Hello, everybody! Today’s post is going to be about how to achieve the pattern we saw in the other post and try to understand it. This pattern allows the visualization in 3D of an 8 view autostereoscopic 3DTV.

Do you remember the pattern?

As can be seen in the image, the pattern consists of a rearrangement of the information provided by some pixels of the 2×4 image. This rearrangement follows the order indicated by the sequences of triplets in the pattern, as can be seen in the right-most image in the figure above. The information of each triplet means where is the information taken from, each number represents an image of the 2×4. The rearrangement stores each RGB value of a pixel of the 2×4 image along 3 rows. It is safe to say that each 3 rows of the interleaved image the complete information about one row of each image belonging to the 2×4 image is completed.

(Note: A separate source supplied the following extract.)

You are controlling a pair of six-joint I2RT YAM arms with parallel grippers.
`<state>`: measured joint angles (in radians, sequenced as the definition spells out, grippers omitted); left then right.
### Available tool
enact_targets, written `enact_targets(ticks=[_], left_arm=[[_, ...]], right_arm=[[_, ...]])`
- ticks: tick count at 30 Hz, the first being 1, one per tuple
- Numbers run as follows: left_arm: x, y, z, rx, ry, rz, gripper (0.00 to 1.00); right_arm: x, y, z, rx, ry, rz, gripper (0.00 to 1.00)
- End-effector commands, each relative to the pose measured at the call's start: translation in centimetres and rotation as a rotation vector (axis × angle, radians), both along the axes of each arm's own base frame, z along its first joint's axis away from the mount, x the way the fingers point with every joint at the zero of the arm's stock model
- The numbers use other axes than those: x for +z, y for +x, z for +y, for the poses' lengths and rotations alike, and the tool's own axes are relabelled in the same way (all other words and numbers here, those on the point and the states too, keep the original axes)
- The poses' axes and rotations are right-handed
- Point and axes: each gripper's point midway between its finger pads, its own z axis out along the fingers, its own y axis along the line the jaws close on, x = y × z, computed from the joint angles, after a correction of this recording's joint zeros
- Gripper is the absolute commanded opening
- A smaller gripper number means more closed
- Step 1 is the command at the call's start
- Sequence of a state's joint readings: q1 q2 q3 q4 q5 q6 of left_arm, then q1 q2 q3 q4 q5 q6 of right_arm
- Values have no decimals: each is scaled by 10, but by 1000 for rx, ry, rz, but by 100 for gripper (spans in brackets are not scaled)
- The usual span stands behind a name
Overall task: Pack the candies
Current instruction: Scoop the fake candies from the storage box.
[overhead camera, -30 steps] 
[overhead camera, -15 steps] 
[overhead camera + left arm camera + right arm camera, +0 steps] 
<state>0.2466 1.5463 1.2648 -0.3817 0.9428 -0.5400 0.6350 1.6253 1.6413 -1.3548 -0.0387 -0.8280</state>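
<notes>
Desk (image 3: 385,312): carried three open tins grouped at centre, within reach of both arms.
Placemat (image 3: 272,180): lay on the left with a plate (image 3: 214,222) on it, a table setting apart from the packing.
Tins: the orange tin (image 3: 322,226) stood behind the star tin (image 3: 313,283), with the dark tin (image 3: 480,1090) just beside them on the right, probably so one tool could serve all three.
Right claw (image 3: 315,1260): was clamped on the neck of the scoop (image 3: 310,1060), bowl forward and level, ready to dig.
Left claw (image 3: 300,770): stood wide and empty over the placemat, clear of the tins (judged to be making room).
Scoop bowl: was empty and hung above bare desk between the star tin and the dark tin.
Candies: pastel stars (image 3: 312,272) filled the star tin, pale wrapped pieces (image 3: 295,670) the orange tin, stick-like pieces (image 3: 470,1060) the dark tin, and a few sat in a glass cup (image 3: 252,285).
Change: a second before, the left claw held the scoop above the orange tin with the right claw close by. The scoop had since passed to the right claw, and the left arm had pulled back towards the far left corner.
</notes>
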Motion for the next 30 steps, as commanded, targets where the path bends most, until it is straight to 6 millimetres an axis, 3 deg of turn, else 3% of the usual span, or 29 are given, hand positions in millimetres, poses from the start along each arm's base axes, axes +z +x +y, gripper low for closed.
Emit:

For instance, the numbers 076 in the first pixel, means that we will obtain the R value from the pixel 0 of the image 0 ([255,0,0]), the G value from the pixel 0 of the image 7([255,255,255]) and the B value of the pixel 0 of the image 6([0,0,0]). This combination gives us the color (255,255,0) which translates to yellow.

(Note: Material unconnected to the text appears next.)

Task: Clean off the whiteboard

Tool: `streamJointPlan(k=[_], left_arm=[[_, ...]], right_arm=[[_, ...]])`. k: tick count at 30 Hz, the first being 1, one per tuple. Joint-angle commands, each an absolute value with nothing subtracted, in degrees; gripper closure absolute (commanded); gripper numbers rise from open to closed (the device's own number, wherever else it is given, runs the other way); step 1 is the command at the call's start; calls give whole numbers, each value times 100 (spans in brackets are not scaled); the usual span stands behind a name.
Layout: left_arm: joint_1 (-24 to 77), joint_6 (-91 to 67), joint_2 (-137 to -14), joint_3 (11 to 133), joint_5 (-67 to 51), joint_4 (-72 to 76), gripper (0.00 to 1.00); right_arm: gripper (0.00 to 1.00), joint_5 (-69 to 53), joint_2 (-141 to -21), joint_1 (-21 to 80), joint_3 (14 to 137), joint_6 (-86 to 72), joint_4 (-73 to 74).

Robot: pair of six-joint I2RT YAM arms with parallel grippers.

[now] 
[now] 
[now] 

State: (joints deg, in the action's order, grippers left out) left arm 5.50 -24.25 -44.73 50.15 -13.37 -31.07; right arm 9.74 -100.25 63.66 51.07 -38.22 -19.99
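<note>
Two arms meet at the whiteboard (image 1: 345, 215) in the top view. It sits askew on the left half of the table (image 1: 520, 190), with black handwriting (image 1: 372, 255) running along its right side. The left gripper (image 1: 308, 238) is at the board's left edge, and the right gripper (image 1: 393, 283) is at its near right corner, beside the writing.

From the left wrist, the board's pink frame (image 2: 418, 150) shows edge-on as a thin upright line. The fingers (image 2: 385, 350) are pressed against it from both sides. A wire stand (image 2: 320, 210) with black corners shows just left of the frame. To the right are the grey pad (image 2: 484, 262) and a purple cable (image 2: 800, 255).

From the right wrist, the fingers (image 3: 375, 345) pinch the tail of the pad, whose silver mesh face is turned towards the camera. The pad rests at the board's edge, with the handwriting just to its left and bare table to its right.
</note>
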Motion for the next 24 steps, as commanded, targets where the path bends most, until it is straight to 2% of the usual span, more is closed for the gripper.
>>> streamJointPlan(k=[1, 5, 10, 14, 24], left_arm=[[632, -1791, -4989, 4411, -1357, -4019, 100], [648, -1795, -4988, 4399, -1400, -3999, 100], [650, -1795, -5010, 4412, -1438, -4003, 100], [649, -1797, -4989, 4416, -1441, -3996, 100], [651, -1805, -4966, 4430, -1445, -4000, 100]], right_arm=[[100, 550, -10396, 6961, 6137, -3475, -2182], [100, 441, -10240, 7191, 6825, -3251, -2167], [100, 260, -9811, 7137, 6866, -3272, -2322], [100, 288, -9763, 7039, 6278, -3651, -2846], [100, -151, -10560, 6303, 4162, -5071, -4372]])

If we continue reading the pattern, we see that the same image is accessed multiple times(the image 0 is accessed in pixel 0,2,5, interleaveetc..), What we should do when we access the same image again? Which pixel of that image should we extract the R G or B? Should we read the same pixel as the previous access, or should we move on with the next pixel?

Well since we said that the information of row of an image of the 2×4 is contained in three rointerleaved image, what we should do is access the next pixel.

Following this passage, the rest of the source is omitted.